Based upon, subject to and limited by the foregoing, we are of the opinion that, following (i) execution and delivery by the Company and the Representative of the Underwriting Agreement, (ii) execution and delivery by the Company and the Warrant Agent of the Warrant Agency Agreement, (iii) execution and delivery by the Company of the Pre-Funded Warrants, the Two-Year Milestone Warrants and the Five-Year Milestone Warrants, (iv) countersignature of the Pre-Funded Warrants, the Two-Year Milestone Warrants and the Five-Year Milestone Warrants by the Warrant Agent in accordance with the terms of the Warrant Agency Agreement, (v) effectiveness of the Registration Statement, (vi) issuance of the Securities pursuant to the terms of the Underwriting Agreement, and (vii) the receipt by the Company of the applicable consideration for the Securities:
(i) the Securities have been duly authorized for issuance;
(ii) the Shares, when issued, delivered and paid for in accordance with the terms of the Underwriting Agreement and in accordance with and in the manner described in the Registration Statement, will be validly issued, fully paid and nonassessable shares of Common Stock;
(iii) each of the Pre-Funded Warrants, the Two-Year Milestone Warrants and the Five-Year Milestone Warrants (collectively, the “Warrants”), when duly executed and delivered by the Company and countersigned by the Warrant Agent in accordance with the terms of the Warrant Agency Agreement and delivered against payment therefor in accordance with the terms of the Underwriting Agreement and in accordance with and in the manner described in the Registration Statement, will constitute valid and binding obligations of the Company, enforceable against the Company in accordance with their terms; and
(iv) the Warrant Shares, when issued, delivered and paid for in accordance with the terms of the Milestone Warrants or the Pre-Funded Warrants, as applicable, will be validly issued, fully paid and non-assessable shares of Common Stock.
It is understood that this opinion is to be used only in connection with the offer, sale, and issuance of the Securities while the Registration Statement is in effect.
This opinion speaks only as of the date hereof and we assume no obligation to update or supplement this opinion if any applicable laws change after the date of this opinion or if we become aware after the date of this opinion of any facts, whether existing before or arising after the date hereof, that might change the opinions expressed above.
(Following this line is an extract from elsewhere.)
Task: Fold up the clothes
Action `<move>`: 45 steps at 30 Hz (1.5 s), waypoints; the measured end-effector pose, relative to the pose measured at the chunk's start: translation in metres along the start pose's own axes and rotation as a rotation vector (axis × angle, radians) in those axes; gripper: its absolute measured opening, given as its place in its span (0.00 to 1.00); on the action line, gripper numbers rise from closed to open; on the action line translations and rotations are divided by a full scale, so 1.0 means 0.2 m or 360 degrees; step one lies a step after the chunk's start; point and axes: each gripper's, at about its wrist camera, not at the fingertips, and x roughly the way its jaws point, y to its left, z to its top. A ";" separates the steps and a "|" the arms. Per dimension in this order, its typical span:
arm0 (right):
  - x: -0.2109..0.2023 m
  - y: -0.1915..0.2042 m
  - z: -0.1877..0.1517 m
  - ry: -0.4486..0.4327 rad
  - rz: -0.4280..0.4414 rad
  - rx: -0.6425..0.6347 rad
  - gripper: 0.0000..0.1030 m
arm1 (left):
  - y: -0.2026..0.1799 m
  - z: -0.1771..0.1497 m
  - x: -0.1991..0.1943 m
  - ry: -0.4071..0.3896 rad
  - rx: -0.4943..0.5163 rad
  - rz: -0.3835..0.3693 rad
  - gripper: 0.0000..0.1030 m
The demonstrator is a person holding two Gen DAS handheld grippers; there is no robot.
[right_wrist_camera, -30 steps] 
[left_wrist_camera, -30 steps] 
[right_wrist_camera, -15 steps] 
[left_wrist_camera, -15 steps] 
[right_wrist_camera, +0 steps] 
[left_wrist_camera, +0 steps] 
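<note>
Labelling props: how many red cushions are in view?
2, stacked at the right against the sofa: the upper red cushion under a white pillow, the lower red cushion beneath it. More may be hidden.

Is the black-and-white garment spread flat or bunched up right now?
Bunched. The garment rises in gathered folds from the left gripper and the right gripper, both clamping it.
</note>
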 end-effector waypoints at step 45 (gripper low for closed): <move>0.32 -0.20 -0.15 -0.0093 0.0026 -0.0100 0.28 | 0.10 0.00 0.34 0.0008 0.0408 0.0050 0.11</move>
This opinion is furnished in connection with the filing of the Registration Statement and may not be relied upon for any other purpose without our prior written consent in each instance. Further, no portion of this opinion may be quoted, circulated or referred to in any other document for any other purpose without our prior written consent.
We hereby consent to the filing of this opinion with the SEC as Exhibit 5.1 to the Registration Statement and to the use of our name under the caption “Legal Matters” in the Registration Statement. In giving such consent, we do not thereby admit that we come within the category of persons whose consent is required under Section 7 of the Securities Act or the rules and regulations of the SEC promulgated thereunder.